• Your objective: Go through the data below and return each line where the string "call" occurs.

• Working data:
· · · ·

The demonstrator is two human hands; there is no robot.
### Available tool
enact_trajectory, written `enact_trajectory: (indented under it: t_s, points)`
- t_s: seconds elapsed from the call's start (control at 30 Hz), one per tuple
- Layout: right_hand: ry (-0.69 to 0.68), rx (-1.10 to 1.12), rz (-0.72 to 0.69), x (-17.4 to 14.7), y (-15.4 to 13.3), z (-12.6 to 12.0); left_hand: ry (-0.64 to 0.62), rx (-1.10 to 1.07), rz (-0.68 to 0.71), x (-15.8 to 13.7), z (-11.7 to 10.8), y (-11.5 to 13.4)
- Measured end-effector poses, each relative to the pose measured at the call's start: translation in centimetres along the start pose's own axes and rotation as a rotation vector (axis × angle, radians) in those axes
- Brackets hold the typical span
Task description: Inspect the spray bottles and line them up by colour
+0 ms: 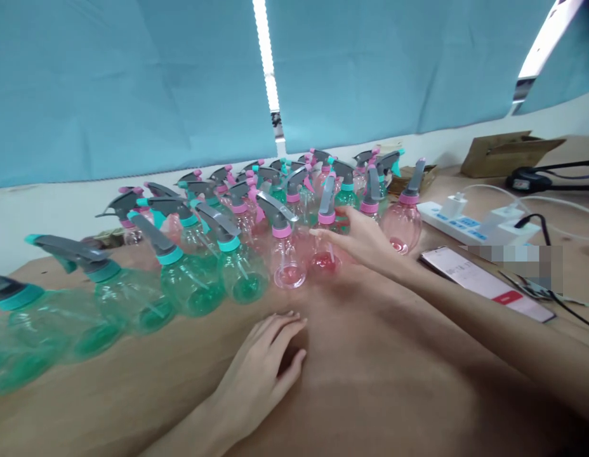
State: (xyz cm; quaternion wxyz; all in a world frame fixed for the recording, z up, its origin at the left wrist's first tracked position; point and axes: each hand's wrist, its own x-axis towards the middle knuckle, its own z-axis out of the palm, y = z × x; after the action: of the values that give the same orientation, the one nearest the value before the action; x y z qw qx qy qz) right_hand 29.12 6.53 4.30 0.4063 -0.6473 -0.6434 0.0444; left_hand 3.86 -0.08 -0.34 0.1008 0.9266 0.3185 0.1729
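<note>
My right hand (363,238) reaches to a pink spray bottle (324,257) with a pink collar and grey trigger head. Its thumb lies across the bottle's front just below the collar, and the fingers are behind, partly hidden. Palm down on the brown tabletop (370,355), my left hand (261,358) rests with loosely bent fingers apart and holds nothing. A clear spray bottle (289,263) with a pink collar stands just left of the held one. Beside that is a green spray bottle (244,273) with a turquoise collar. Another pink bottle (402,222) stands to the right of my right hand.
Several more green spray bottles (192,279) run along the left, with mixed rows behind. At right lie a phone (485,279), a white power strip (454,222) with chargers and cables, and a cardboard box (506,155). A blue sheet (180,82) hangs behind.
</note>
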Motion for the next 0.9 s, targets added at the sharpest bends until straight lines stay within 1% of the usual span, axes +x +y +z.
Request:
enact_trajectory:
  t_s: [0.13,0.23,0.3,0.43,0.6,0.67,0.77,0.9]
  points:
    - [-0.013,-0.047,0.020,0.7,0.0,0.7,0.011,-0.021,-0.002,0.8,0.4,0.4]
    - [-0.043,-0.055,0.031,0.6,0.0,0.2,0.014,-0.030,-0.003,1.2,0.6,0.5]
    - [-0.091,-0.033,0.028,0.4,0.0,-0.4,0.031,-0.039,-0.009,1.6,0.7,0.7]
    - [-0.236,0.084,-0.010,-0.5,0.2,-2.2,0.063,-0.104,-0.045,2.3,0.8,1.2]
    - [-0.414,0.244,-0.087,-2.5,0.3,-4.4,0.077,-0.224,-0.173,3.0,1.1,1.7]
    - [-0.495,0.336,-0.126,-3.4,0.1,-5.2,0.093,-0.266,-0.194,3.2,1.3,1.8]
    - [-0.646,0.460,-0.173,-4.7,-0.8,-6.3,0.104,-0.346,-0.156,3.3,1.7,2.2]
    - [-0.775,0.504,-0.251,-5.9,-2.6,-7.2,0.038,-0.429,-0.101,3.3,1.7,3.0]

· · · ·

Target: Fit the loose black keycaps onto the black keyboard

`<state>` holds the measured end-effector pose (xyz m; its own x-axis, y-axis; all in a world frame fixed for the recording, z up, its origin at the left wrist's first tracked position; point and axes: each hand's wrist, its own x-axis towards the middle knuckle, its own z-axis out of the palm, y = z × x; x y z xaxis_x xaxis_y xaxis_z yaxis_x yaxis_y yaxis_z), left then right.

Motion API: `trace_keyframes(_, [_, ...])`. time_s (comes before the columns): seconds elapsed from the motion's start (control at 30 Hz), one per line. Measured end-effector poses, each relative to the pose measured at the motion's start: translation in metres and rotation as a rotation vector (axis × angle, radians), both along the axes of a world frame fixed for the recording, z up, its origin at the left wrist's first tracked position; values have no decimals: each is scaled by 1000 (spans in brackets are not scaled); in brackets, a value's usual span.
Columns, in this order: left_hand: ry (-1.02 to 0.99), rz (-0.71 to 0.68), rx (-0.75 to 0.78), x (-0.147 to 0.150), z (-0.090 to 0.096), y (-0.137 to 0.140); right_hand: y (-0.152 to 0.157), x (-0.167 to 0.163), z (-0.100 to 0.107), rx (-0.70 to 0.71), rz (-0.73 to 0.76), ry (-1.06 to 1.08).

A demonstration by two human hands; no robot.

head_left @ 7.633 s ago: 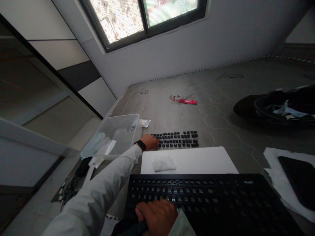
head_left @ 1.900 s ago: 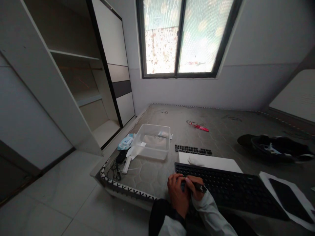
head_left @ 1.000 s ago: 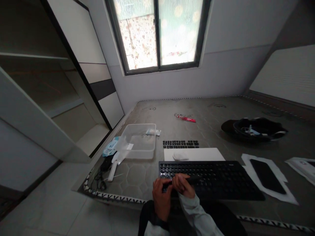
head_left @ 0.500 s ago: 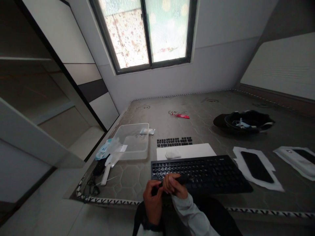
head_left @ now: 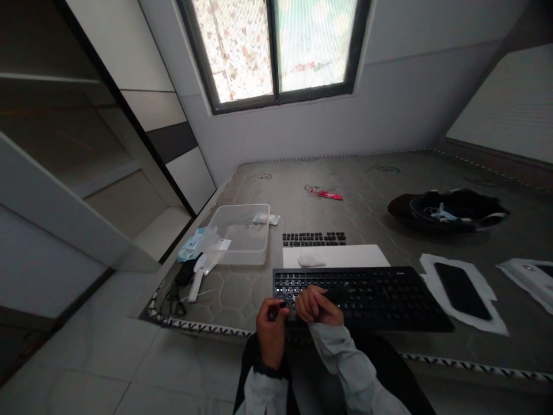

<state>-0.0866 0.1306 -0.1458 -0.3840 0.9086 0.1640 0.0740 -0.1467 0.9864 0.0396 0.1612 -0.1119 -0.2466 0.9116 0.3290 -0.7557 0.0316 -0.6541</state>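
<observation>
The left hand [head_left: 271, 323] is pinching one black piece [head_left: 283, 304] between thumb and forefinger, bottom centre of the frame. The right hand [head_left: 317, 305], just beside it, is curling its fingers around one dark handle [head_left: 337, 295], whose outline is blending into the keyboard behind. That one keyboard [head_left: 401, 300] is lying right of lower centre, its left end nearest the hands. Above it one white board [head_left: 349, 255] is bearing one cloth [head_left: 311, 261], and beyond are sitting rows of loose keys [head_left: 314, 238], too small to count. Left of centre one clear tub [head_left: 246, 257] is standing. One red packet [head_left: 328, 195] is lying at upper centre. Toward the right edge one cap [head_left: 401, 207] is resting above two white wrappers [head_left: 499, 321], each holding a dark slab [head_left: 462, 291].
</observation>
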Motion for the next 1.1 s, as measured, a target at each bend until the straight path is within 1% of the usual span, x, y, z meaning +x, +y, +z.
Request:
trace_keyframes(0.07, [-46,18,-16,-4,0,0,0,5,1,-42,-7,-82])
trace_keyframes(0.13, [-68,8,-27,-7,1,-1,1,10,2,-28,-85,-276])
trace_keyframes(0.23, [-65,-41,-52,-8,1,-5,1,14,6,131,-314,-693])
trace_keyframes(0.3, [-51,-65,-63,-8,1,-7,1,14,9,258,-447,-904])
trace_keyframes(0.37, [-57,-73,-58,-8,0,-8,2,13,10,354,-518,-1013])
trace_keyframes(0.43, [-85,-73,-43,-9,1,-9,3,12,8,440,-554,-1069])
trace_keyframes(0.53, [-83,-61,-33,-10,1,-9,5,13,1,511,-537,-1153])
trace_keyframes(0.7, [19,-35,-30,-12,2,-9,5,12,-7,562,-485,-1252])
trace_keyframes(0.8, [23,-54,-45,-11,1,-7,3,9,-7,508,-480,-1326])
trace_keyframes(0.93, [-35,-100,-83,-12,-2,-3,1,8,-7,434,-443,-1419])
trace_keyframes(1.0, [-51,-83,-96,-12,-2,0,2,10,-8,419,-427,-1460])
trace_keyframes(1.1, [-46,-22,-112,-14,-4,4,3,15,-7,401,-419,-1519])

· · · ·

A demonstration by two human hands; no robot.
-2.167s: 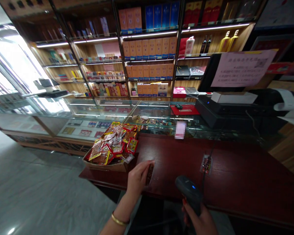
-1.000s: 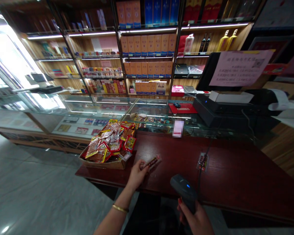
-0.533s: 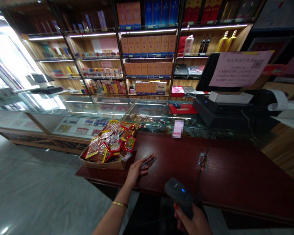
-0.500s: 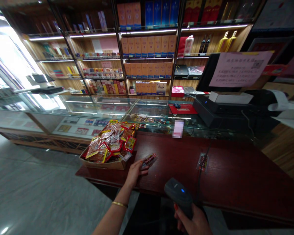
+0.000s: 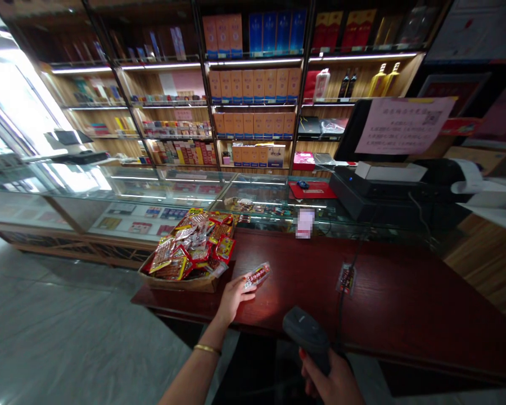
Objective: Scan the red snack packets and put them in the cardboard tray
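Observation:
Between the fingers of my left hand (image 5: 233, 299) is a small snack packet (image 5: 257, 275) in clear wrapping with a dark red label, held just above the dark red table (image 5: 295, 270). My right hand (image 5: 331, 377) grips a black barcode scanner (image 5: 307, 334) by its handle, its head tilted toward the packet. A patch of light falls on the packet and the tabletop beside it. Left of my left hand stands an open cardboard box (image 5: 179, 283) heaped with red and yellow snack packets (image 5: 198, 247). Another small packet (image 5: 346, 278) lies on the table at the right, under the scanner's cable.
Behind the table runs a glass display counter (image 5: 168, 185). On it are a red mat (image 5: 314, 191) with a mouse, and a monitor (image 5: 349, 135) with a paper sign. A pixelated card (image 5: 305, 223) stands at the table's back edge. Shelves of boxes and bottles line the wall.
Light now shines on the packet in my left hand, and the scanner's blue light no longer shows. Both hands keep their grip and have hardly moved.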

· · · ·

• Reply to the exercise:
- t_s: seconds elapsed from the call's start (control at 30 Hz), one per tuple
- Measured end-effector poses, each relative to the pose measured at the call's start: translation in centimetres along the start pose's own axes and rotation as a rotation vector (axis × angle, radians) in those axes

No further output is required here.